I recently made the jump into Android development to see what it was about. To give a little bit of background, I have been a user of Apple products my whole life. I’ve used an iPhone since the day the original one was released. Does this make me biased? Probably. That said, Java was one of the first languages I learned in high school. By comparison, I’ve only worked with Objective-C for two years and Swift for one.
This is an article listing first impressions of Android development as an iOS guy, not a definitive critique on everything wrong with Java and Android. If you are an iOS developer, you will probably notice these things right away when you make the switch.
Strings are Stored in XML Files
As annoying as it may be to instantiate a resource string from an XML, it is actually a wonderful convention that forces the developer to write better code. Many programming books will tell you to never hardcode your strings and instead refactor them out to global variables. This takes it a step further and moves it into swappable resource files, making things like localization incredibly easy. As an iOS developer, you should be using NSLocalizedString for every user-facing string, but it’s all too easy to hardcode the string and pretend you will never want your app translated into another language.
Square’s Picasso Framework
I’m jealous that image-asset loading could be this easy in Android. Loading thumbnails into a table view is incredibly straightforward, and I almost feel inspired to write a similar framework for iOS. It certainly beats having to explicitly decode the received bytes into an image, then asynchronously resize and set the new image into the appropriate ImageView, something I’ve done many times on various iOS projects. Picasso also has a built in caching system so you can write it and never worry if you’re doing something horribly inefficient. Interested in using Picasso in your next project? Take a look.
Lack of Blocks as Method Parameters
Yes, every good programmer will tell you that you should strive to use the conventions of the language you’re using rather than the conventions of another language you are more comfortable with, but this is one trait of Java (or more specifically, pass by reference design) that I found rather irksome. Simply put, passing in a block of aysynchronous UI code as a parameter of a network request is sexy, and Java doesn’t want any part of that. Anonymous classes will almost get you there, but it’s still not nearly as efficient or elegant. Strangely enough, Objective-C blocks and Swift closures seem completely beyond the imagination of many pure-Java developers I know, almost like attempting to envision a new color they’ve never seen. If only they knew.
Lack of “Storyboards”
There was once a time I staunchly opposed storyboards for iOS development. “XIBs are ultimately more functional and powerful,” I would tell myself. Then I actually tried using one in a project.
For developers that have never had the pleasure of working with them, imagine you had one big GUI editor for all those resource layout files you built, all in one screen.
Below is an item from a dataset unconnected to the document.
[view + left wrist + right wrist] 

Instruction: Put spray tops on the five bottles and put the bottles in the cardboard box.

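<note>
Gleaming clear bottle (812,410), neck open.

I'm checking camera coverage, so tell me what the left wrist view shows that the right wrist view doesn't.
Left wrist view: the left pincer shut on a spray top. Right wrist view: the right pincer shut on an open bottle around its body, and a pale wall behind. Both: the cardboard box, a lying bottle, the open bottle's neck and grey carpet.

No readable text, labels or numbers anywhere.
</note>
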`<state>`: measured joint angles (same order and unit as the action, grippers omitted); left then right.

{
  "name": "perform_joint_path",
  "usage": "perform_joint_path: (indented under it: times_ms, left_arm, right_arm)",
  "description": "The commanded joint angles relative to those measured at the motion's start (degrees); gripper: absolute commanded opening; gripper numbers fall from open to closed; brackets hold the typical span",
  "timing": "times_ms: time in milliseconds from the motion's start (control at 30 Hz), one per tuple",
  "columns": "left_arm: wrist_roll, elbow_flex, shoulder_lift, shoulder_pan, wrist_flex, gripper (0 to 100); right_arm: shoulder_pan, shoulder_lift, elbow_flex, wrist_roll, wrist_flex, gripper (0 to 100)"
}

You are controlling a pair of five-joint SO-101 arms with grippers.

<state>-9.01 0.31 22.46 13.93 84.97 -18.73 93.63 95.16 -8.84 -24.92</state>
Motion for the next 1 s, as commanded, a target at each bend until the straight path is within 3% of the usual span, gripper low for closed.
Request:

User-flow is clearly defined by arrows that point from one activity to the next.
I don’t know if there are any plans to introduce similar Android functionality. I certainly know Android Studio and the like won’t have anything similar to Xcode until such functionality exists. What I used to ignore soon became a necessity in my iOS development, and it’s sad to not have something like it in Android.
Ternary Operators Only Work With Assignment
If you’ve never worked with a ternary operator, here’s your chance to learn. It’s one of the most elegant syntax structures ever devised:
amount = (a > 0.0) ? a : 0.0
In this example,
a is checked if its value is greater than zero. If so,
amount is set to the value of
a, otherwise the value of
amount is set to
Ternary operators work great for setting default values to variables if the intended assignment is somehow invalid. They also happen to be really useful for one-line if/else control-flow statements.
(isValidThing()) ? doTheThing() : doSomeOtherThing()
Well, except you can’t do this in Java. Only the first example written above.
It’s unfortunate, but it’s Java’s syntax. Ternary operators must assign something.
My knowledge of Android is still rather limited. One does not even begin to get really comfortable with a framework or language until around the sixth month mark. Ultimately Android and Java are just another an ecosystem that is perfectly valid, and shouldn’t be condemned. To become an Android developer I must think like an Android developer. Nothing more, nothing less.
Although really, ternary operators. Come on.